My husband and I watch a lot of scary movies–from the silent era to the present. We’ve seen the Universal horrors, the Hammer horrors, the cheapies, the high budgets, Night of the Living Dead, Texas Chainsaw Massacre, a variety of slashers, Italian giallo films, even Cannibal Holocaust. And a whole lot of Jack the Ripper films. The really intense ones can give you some immediate and visceral chills. But most of them are cathartic. Most of the time, you identify with a potential victim in a battle against a monster/killer. And once the film is over (and the potential victim usually has won), you go home and feel just fine.
This wasn’t cathartic. Yes, they do give you a character to identify with, but you suspect that he will ultimately be crushed under the wheels of Hitler’s rise.
The main character in this movie is Hitler. Viewers are usually led to identify with the main character–no matter how vile that character is–by placing us close to the main character’s point of view. Though this film does place us close to Hitler’s POV, it never tries to get us to identify with him. When he is holding a pistol to his head after the disastrous putsch, you just wish he’d pull the trigger. When soldiers start firing on Hitler’s armed mob, you wish they’d land a shot to Hitler’s head. When Hitler’s on trial for treason and starts speechifying, you are more horrified at his rhetoric than caught up in the excitement of the main character turning disaster into triumph. You watch all the lost opportunities to stop the Nazi horror, and just feel helpless that the juggernaut continues to roll on.

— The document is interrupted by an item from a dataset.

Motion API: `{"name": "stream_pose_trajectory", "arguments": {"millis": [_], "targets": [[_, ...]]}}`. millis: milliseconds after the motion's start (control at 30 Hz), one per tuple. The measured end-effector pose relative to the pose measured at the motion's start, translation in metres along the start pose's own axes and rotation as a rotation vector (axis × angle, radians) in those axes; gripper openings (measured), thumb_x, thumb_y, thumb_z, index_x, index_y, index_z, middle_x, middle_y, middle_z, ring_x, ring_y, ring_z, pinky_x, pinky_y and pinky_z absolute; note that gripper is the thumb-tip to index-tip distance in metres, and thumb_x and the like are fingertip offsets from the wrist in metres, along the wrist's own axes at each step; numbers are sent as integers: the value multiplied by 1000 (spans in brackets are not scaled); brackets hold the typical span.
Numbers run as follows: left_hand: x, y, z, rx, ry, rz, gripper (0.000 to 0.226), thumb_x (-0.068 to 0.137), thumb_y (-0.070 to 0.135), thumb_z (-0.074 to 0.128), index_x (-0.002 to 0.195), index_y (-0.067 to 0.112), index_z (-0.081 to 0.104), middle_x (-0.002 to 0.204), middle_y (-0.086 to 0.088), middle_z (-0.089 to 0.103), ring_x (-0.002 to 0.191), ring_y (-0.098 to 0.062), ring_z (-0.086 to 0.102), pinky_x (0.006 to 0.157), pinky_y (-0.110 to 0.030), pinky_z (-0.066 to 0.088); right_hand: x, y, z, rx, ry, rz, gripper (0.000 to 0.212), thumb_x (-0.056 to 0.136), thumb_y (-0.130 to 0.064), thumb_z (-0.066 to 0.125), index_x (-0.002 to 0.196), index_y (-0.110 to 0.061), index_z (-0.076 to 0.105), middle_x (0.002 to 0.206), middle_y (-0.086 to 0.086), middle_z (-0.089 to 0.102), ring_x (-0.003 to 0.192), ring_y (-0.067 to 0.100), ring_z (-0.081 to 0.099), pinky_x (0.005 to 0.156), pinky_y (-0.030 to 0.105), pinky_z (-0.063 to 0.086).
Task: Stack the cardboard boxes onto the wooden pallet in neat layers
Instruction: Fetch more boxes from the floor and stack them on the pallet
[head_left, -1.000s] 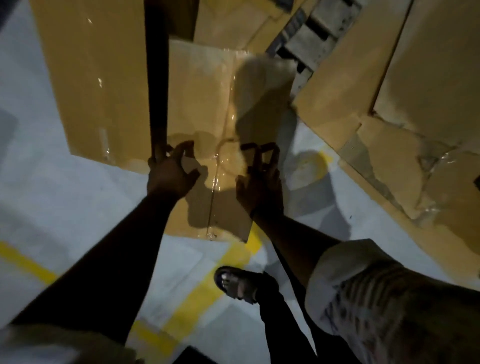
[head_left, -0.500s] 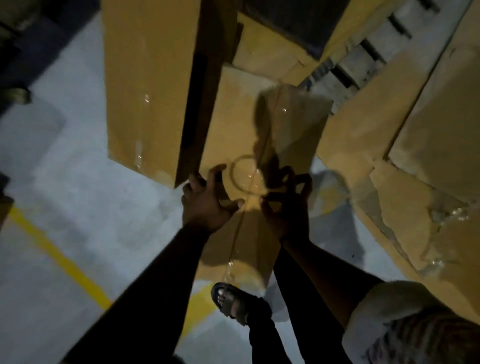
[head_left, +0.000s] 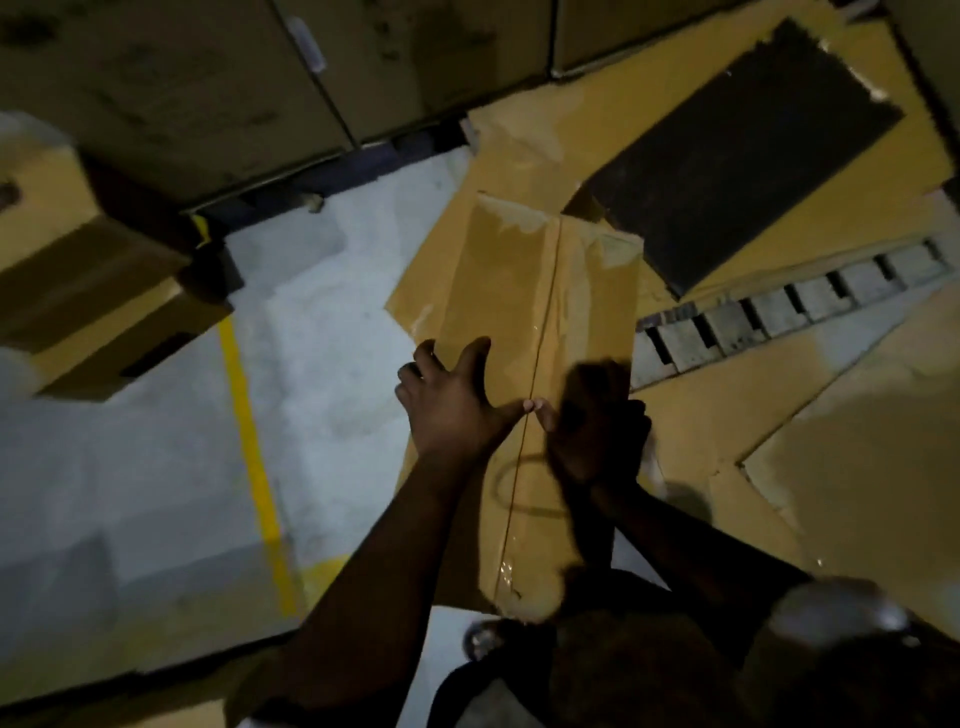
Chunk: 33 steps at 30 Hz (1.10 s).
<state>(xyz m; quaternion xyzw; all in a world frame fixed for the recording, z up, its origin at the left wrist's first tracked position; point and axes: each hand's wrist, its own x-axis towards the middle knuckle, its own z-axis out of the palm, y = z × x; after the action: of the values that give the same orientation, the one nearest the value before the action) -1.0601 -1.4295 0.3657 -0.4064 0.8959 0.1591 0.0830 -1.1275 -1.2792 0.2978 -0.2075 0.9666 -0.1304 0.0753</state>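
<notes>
Compared with half a second ago, both hands lie flatter and more open on the long cardboard box (head_left: 514, 291), and the view has turned, so that a row of stacked boxes (head_left: 208, 83) now fills the top of the picture. The left hand (head_left: 454, 408) presses on the left half of the box top. Its fingers are spread, the outer ones reach the left edge, and the thumb points to the taped seam in the middle. The right hand (head_left: 597, 426) lies on the right half, dark and blurred. Its thumb tip almost meets the left thumb at the seam, but I cannot tell if its fingers are straight or bent round the right edge.

The box runs away from the person: its near end is close to the body, above a foot in a sandal (head_left: 478, 636), and its far end is over the flat cardboard sheets (head_left: 524, 156) beside the wooden pallet (head_left: 753, 322). I cannot tell whether the far end rests on the sheets. Grey slats of the pallet show just right of the box. A dark rectangular panel (head_left: 743, 150) lies behind them. On the left, a yellow line (head_left: 249, 431) crosses the grey floor (head_left: 130, 467), and two more boxes (head_left: 98, 291) stand there.
</notes>
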Motion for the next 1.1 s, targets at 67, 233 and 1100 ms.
{"name": "stream_pose_trajectory", "arguments": {"millis": [67, 233, 1100], "targets": [[-25, -10, -29, -75, 100, -76, 98, 57, 93, 60, 142, 49, 41, 148, -15, 32, 130, -39, 34, 104, -50, 35, -9, -18, -29, 60, -41, -31, 83, 84, -78, 47, 147, -24, 49, 159, 8, 35, 132, 41, 45, 98, 52, 44], [-117, -63, -76, -129, 305, -294, 101, 58, 90, 64, 146, 48, 36, 152, -16, 27, 131, -40, 32, 104, -50, 34, -50, -80, -72, 224, -104, -261, 82, 80, -79, 53, 150, -38, 42, 166, -8, 12, 137, 41, 33, 114, 56, 30], [-712, -143, -30, -278, 957, -1637, 104, 59, 97, 54, 150, 56, 24, 160, -8, 11, 143, -37, 19, 114, -56, 31, -548, -188, -137, 197, -414, -1804, 82, 71, -89, 49, 140, -46, 44, 159, -2, 21, 126, 39, 41, 105, 48, 33]]}}
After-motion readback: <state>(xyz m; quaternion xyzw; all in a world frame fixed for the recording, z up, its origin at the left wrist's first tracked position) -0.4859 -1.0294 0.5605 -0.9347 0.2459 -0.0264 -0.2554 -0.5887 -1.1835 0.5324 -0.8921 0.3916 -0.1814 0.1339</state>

This dynamic is very unusual in filmmaking, and very hard to pull off because of the audience’s natural identification with main characters. I think the filmmakers pull it partly because we know the future that these events will lead to. We know about the war, the death camps, the genocide. But most of the credit belongs to the the brilliant performance by actor Robert Carlyle, who plays Hitler in this film. Without him, the filmmakers probably could not have pulled it off.

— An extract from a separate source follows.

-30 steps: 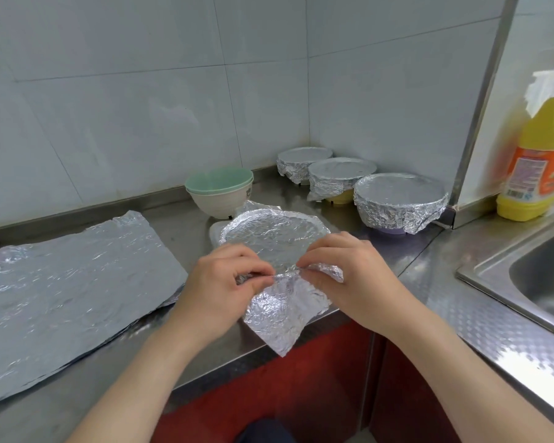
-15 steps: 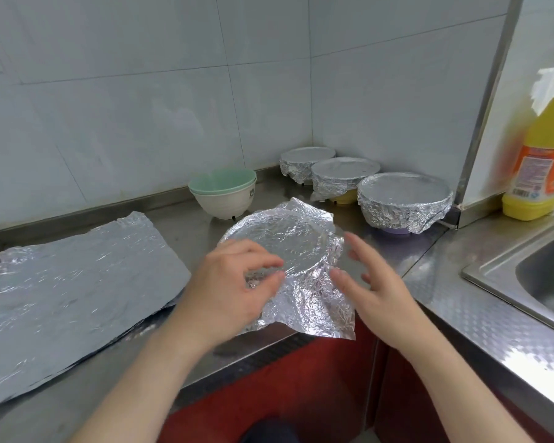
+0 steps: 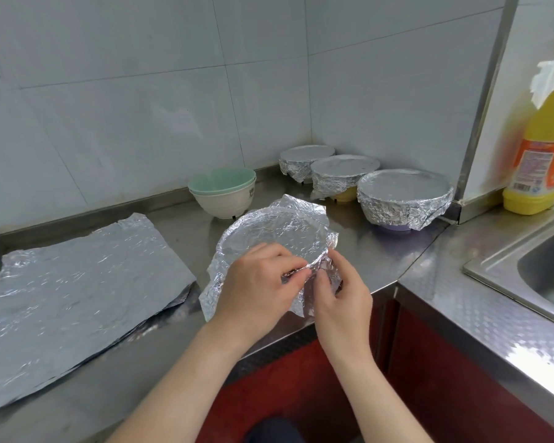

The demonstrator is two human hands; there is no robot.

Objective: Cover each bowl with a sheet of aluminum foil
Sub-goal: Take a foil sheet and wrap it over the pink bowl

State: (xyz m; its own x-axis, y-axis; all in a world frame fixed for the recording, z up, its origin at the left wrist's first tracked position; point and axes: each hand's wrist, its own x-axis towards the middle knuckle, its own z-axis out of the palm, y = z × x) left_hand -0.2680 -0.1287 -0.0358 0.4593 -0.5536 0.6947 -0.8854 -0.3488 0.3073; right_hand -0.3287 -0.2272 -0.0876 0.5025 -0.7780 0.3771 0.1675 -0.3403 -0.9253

Carlyle plays Hitler as a man of intense anger and hatred. You suspect that he is psychotic. You know that he’s evil. And Carlyle’s portrayal is terrifying. Hitler becomes the bogey-man. The darkest depths of the human soul. The monster. And all this without ever going beyond what we’ve seen of Hitler on old newsreels. If you didn’t know it were true, you’d think it was over-the-top. But you stare into the eyes of the monster and know that they’ve got it right.
In Hitler’s early years, the “bad” things that happen to him are no worse than the normal trials involved in growing up. He doesn’t get along with his father. He doesn’t get into art school. Sure, his mother dies. But by that time, he is in his late teens, not early childhood. The film shows no trauma that could ever explain what Hitler became. He’s more a product of nature than nurture–the demon child, the bad seed, the boy born bad. If he had not grown up to be a genocidal dictator, he would most likely have become a serial killer (his childhood behvarior fits nicely into the serial killer profile). And if not a serial killer, some other type of menace to society, or (if we had been so lucky) an inmate of a mental hospital.
All I have to say is that if you like scary movies, this one is really scary. And even scarier… it’s true.